▶ **DIRECTIONS FOR THIS TASK**:
Each line of the records below that holds "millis" should be returned.

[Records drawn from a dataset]
== == ==

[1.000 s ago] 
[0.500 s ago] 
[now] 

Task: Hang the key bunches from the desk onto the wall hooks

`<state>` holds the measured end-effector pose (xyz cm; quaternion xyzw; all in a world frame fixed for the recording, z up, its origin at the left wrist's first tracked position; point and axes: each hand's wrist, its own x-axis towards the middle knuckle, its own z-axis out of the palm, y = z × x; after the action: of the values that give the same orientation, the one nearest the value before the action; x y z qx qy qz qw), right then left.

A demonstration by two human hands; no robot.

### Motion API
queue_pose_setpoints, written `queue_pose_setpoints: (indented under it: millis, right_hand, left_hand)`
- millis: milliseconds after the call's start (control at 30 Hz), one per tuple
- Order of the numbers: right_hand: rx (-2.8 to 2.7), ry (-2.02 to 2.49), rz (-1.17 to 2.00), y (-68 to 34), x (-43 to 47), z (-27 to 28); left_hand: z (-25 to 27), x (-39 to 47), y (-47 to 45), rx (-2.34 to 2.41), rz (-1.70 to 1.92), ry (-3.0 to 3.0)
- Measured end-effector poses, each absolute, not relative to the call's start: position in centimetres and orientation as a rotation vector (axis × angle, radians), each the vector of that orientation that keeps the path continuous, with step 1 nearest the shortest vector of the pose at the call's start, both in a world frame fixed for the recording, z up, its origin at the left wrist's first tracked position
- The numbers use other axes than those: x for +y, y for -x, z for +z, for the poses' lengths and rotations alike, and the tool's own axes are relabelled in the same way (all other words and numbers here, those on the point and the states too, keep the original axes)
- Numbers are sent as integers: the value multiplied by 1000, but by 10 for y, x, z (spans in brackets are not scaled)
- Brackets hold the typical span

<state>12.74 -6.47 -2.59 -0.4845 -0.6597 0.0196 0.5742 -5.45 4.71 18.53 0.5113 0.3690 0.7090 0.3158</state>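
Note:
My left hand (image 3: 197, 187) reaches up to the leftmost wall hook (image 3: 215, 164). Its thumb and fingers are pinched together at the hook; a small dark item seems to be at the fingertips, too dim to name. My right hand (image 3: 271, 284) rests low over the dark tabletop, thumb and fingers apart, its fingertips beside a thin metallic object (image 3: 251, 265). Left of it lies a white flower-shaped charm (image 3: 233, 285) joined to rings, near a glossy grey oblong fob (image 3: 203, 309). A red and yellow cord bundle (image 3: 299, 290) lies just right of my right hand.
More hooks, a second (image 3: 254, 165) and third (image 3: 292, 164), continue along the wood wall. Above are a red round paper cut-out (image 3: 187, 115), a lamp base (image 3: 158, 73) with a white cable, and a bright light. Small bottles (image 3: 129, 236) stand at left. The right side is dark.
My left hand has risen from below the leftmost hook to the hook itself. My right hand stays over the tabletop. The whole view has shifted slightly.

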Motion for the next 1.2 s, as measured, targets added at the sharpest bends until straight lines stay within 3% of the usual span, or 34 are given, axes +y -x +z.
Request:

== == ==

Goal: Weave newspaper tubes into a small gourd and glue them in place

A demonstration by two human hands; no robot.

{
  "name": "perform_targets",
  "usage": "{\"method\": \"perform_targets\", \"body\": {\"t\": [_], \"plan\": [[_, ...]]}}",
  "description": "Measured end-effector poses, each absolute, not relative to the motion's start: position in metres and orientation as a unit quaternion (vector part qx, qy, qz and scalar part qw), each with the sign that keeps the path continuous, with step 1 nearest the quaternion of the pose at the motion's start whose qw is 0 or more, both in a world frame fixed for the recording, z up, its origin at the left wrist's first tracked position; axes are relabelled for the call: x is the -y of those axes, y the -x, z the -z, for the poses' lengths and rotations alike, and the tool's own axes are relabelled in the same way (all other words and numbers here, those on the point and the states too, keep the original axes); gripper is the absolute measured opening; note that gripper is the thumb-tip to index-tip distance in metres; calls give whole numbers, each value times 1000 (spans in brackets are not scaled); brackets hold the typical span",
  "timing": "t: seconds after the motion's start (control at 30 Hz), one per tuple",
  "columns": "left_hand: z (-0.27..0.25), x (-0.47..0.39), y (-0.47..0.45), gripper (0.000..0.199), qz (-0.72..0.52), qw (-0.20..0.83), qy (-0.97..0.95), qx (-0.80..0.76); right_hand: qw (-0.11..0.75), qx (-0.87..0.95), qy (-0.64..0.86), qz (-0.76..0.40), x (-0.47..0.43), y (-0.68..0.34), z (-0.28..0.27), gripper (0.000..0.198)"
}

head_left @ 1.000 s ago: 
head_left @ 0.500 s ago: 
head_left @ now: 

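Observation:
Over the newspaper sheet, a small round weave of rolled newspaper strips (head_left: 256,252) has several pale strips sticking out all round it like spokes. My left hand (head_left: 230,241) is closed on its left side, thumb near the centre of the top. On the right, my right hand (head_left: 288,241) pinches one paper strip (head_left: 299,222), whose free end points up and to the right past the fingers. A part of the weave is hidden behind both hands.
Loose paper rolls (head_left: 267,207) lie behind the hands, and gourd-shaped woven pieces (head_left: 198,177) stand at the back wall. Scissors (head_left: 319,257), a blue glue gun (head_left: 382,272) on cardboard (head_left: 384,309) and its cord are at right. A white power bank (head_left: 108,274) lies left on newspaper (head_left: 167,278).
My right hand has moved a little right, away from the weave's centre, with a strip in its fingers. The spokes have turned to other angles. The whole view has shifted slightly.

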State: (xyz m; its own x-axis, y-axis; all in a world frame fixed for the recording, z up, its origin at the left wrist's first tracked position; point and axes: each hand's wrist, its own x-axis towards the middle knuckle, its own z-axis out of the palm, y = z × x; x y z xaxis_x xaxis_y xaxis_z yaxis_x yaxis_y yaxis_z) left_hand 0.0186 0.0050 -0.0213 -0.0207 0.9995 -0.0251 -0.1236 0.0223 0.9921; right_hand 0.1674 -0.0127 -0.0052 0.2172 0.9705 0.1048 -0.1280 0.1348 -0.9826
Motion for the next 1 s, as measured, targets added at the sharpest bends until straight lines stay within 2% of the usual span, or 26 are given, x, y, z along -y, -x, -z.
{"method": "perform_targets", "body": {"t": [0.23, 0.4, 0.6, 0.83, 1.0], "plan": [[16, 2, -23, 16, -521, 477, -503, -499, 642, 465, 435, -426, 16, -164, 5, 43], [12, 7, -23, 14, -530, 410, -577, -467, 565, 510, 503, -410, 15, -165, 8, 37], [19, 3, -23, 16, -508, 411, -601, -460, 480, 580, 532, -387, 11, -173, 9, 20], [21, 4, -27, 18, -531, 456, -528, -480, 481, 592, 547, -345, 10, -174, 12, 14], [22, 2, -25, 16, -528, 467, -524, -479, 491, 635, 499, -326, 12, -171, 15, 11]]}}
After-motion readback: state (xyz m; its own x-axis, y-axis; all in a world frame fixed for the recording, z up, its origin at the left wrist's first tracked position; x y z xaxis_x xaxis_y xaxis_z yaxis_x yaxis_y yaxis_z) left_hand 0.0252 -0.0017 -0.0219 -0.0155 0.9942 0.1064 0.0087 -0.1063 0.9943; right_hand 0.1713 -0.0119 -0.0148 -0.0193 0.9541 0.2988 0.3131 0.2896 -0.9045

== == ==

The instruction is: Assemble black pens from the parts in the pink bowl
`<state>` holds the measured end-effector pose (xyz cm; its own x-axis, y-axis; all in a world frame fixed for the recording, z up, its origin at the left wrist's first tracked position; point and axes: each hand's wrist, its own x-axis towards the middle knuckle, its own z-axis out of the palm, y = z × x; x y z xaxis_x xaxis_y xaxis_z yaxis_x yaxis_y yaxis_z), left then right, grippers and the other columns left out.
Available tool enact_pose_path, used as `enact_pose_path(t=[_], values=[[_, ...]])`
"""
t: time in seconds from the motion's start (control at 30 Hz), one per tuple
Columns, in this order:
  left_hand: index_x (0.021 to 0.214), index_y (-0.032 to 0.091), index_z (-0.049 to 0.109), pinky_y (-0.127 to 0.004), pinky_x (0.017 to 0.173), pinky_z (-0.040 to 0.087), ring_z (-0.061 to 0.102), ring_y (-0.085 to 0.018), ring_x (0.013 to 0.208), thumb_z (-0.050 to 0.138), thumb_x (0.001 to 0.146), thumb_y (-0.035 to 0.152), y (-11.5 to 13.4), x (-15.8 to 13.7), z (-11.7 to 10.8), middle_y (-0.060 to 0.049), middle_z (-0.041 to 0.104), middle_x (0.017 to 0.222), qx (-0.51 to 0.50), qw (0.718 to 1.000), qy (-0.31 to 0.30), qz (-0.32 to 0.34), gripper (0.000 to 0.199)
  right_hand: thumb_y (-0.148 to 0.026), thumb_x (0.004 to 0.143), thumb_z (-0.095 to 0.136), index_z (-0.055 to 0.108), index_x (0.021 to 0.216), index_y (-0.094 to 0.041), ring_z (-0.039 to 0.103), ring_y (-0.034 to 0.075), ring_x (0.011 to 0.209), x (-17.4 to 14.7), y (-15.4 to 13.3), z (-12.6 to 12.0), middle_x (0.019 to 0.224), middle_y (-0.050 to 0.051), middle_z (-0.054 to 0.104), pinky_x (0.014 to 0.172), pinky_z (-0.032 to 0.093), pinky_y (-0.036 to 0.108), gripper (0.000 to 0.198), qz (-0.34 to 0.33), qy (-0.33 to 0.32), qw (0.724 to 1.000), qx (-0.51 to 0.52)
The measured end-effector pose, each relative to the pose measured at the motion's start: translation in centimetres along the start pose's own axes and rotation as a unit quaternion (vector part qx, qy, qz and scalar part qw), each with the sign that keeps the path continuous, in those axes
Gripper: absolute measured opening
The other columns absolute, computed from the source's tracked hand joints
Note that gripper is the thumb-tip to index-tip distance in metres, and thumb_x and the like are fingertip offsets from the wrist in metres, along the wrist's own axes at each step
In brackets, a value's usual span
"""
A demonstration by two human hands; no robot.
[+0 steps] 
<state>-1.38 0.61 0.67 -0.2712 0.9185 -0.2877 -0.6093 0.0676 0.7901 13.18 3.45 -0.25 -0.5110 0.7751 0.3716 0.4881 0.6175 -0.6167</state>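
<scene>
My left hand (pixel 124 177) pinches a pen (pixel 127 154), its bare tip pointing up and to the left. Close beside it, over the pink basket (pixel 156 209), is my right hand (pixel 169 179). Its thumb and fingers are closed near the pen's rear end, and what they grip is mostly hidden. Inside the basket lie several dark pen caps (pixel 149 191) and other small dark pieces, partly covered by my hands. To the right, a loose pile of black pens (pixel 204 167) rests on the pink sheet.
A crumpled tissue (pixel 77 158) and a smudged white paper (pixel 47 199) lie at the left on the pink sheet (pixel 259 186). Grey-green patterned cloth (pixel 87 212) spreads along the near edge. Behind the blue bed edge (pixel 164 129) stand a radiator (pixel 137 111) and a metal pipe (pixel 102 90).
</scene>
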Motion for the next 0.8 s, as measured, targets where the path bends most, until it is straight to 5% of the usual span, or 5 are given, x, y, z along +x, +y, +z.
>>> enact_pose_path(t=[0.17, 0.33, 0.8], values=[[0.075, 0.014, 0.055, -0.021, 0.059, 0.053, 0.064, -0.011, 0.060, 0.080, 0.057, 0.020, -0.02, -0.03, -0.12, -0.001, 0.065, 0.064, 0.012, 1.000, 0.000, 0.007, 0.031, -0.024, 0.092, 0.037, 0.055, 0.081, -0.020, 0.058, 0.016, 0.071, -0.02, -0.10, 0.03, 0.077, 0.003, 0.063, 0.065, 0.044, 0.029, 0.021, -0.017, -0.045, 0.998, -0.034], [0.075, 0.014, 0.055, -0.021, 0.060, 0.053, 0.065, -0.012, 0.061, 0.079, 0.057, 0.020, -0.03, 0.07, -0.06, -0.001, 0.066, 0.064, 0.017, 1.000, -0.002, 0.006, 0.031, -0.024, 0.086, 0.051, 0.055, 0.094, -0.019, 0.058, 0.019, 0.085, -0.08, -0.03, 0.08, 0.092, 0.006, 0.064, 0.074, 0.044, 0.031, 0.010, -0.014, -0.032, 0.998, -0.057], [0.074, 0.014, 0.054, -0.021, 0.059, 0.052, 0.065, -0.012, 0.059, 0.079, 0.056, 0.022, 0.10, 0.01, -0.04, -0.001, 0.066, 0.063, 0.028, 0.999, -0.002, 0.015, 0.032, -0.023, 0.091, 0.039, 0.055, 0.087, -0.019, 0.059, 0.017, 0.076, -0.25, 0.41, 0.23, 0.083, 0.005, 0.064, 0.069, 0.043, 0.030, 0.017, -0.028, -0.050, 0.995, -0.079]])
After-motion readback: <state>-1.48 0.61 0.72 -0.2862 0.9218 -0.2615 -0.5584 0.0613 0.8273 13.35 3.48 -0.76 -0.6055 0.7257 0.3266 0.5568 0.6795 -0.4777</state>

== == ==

▶ **TASK RESPONSE**:
queue_pose_setpoints, written `queue_pose_setpoints: (indented under it: millis, right_hand, left_hand)`
- millis: milliseconds after the call's start (control at 30 Hz), one per tuple

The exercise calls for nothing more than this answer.